* [Problem statement]: Print the data once more, exactly as given. Drop the pictures.

* [Collected data]:
* * * * * * * * *
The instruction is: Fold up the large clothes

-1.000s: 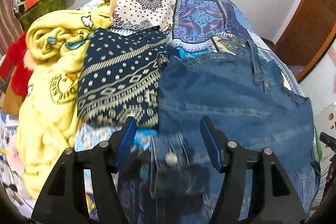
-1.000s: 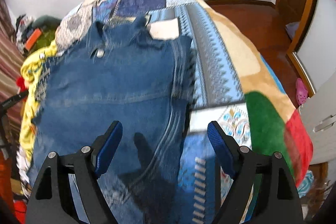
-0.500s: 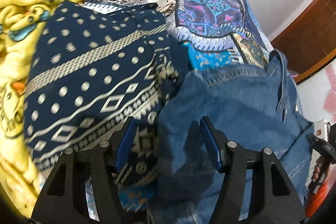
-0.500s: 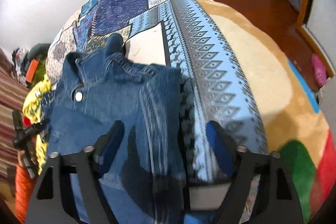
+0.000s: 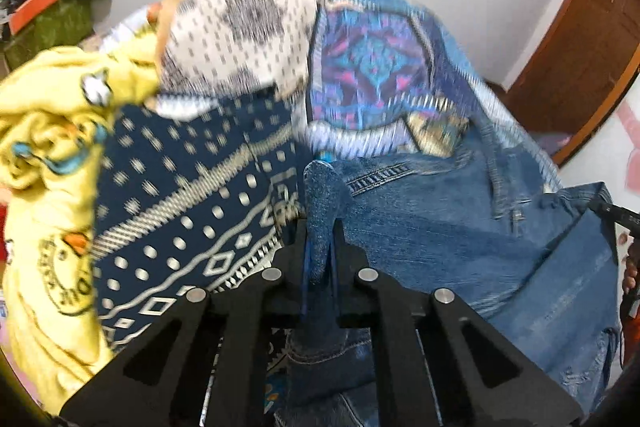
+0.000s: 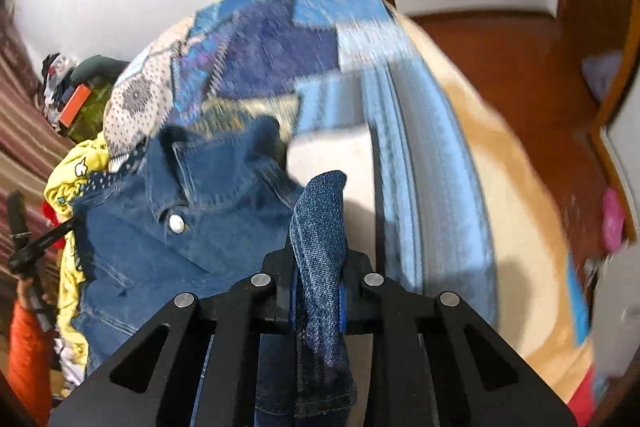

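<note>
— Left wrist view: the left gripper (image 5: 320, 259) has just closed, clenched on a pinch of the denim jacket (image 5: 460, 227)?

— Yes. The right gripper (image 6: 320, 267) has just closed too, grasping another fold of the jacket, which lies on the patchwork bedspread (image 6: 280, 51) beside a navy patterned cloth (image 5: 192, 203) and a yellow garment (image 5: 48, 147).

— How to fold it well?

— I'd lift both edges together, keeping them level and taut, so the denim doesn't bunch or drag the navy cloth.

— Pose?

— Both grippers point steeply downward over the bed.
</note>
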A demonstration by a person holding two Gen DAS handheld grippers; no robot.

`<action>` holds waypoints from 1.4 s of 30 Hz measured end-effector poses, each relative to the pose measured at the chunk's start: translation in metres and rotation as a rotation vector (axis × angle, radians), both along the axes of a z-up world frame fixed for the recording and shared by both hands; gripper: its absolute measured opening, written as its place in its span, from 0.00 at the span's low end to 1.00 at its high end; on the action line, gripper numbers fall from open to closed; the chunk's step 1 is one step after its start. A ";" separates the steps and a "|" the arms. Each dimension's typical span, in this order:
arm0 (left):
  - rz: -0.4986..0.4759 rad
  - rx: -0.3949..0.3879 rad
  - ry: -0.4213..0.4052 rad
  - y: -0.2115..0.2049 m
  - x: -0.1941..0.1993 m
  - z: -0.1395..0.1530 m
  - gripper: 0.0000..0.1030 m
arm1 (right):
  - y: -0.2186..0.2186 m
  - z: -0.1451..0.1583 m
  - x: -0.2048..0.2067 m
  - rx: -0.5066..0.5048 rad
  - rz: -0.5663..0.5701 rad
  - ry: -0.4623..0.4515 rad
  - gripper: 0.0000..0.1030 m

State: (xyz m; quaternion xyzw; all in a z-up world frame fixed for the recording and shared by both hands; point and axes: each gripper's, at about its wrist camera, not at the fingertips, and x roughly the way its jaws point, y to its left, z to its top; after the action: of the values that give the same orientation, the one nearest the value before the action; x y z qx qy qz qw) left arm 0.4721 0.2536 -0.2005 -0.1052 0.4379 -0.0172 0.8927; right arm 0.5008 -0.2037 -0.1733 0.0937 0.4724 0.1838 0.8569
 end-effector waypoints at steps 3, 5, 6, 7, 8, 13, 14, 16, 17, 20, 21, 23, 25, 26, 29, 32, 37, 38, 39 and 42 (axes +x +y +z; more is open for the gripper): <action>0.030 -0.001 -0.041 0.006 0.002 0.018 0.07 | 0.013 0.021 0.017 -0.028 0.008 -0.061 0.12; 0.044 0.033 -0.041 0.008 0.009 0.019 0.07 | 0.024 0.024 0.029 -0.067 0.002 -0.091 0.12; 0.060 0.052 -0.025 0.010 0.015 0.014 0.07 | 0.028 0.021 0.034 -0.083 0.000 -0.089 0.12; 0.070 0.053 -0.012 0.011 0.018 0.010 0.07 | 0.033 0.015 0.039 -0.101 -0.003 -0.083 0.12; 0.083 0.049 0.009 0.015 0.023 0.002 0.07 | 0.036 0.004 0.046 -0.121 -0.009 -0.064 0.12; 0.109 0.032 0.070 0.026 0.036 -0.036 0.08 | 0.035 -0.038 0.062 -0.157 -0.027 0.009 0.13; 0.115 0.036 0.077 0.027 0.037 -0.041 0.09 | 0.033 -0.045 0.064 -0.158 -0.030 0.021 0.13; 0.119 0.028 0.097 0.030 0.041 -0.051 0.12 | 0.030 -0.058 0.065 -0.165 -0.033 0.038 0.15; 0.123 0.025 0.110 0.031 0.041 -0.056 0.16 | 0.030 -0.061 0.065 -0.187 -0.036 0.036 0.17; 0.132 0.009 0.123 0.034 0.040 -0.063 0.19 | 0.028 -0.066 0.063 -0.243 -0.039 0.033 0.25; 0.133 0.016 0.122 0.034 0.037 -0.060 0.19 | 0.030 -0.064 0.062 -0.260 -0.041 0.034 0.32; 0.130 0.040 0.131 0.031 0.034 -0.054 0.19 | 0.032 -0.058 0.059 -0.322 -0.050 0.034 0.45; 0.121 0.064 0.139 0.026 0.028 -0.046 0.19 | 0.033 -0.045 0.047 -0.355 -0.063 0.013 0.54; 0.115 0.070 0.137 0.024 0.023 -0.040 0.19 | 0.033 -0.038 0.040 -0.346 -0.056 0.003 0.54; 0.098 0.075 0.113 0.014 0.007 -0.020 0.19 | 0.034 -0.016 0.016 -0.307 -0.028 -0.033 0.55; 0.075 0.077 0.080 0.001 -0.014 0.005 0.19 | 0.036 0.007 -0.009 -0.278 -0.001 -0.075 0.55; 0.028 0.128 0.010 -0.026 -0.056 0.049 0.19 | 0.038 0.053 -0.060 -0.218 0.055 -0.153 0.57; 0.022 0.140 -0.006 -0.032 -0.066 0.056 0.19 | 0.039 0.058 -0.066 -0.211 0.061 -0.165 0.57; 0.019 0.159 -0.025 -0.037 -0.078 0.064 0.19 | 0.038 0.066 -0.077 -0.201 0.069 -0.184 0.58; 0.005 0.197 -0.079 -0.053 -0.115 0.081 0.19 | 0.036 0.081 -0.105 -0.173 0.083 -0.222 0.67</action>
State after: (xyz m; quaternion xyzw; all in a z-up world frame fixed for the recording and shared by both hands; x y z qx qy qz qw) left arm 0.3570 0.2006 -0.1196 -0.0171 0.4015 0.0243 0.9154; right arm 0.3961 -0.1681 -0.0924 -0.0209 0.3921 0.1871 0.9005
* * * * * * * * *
* [Problem solution]:
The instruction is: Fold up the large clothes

-1.000s: 
-1.000s: 
-0.500s: 
-0.500s: 
+0.000s: 
+0.000s: 

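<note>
— Left wrist view: the left gripper (image 5: 320, 259) has just closed, clenched on a pinch of the denim jacket (image 5: 460, 227)?

— Yes. The right gripper (image 6: 320, 267) has just closed too, grasping another fold of the jacket, which lies on the patchwork bedspread (image 6: 280, 51) beside a navy patterned cloth (image 5: 192, 203) and a yellow garment (image 5: 48, 147).

— How to fold it well?

— I'd lift both edges together, keeping them level and taut, so the denim doesn't bunch or drag the navy cloth.

— Pose?

— Both grippers point steeply downward over the bed.
</note>
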A demonstration by a person holding two Gen DAS handheld grippers; no robot.

`<action>` holds waypoints from 1.4 s of 30 Hz measured end-effector poses, each relative to the pose measured at the chunk's start: translation in metres and rotation as a rotation vector (axis × angle, radians), both along the axes of a z-up world frame fixed for the recording and shared by both hands; gripper: its absolute measured opening, written as its place in its span, from 0.00 at the span's low end to 1.00 at its high end; on the action line, gripper numbers fall from open to closed; the chunk's step 1 is one step after its start. A ";" separates the steps and a "|" the arms. Each dimension's typical span, in this order:
arm0 (left):
  - rz: -0.4986..0.4759 rad
  - rx: -0.3949..0.3879 rad
  - ry: -0.4213..0.4052 rad
  - y: -0.2115..0.2049 m
  - x: -0.1941..0.1993 m
  - z: -0.1395..0.1530 m
  - gripper: 0.0000..0.1030 m
arm1 (right):
  - y: -0.2186..0.2186 m
  - z: -0.1451..0.1583 m
  - x: -0.2048..0.2067 m
  - rx: -0.5066..0.5048 rad
  - rz: -0.5663..0.5701 rad
  - ry: -0.4623..0.4515 rad
  - gripper: 0.0000..0.1030 m

State: (xyz m; quaternion xyzw; all in a z-up world frame fixed for the recording and shared by both hands; point and axes: each gripper's, at about its wrist camera, not at the fingertips, and x roughly the way its jaws point, y to its left, z to its top; after the action: of the values that give the same orientation, the one nearest the value before the action; x y z qx qy qz qw) left arm 0.4721 0.2536 -0.2005 -0.1052 0.4379 -0.0172 0.8927; right arm 0.5008 -0.2037 -0.1733 0.0937 0.4724 0.1838 0.8569
 end-effector waypoints at steps 3, 5, 6, 7, 8, 13, 14, 16, 17, 20, 21, 23, 25, 26, 29, 32, 37, 38, 39 and 42 (axes +x +y +z; more is open for the gripper): <action>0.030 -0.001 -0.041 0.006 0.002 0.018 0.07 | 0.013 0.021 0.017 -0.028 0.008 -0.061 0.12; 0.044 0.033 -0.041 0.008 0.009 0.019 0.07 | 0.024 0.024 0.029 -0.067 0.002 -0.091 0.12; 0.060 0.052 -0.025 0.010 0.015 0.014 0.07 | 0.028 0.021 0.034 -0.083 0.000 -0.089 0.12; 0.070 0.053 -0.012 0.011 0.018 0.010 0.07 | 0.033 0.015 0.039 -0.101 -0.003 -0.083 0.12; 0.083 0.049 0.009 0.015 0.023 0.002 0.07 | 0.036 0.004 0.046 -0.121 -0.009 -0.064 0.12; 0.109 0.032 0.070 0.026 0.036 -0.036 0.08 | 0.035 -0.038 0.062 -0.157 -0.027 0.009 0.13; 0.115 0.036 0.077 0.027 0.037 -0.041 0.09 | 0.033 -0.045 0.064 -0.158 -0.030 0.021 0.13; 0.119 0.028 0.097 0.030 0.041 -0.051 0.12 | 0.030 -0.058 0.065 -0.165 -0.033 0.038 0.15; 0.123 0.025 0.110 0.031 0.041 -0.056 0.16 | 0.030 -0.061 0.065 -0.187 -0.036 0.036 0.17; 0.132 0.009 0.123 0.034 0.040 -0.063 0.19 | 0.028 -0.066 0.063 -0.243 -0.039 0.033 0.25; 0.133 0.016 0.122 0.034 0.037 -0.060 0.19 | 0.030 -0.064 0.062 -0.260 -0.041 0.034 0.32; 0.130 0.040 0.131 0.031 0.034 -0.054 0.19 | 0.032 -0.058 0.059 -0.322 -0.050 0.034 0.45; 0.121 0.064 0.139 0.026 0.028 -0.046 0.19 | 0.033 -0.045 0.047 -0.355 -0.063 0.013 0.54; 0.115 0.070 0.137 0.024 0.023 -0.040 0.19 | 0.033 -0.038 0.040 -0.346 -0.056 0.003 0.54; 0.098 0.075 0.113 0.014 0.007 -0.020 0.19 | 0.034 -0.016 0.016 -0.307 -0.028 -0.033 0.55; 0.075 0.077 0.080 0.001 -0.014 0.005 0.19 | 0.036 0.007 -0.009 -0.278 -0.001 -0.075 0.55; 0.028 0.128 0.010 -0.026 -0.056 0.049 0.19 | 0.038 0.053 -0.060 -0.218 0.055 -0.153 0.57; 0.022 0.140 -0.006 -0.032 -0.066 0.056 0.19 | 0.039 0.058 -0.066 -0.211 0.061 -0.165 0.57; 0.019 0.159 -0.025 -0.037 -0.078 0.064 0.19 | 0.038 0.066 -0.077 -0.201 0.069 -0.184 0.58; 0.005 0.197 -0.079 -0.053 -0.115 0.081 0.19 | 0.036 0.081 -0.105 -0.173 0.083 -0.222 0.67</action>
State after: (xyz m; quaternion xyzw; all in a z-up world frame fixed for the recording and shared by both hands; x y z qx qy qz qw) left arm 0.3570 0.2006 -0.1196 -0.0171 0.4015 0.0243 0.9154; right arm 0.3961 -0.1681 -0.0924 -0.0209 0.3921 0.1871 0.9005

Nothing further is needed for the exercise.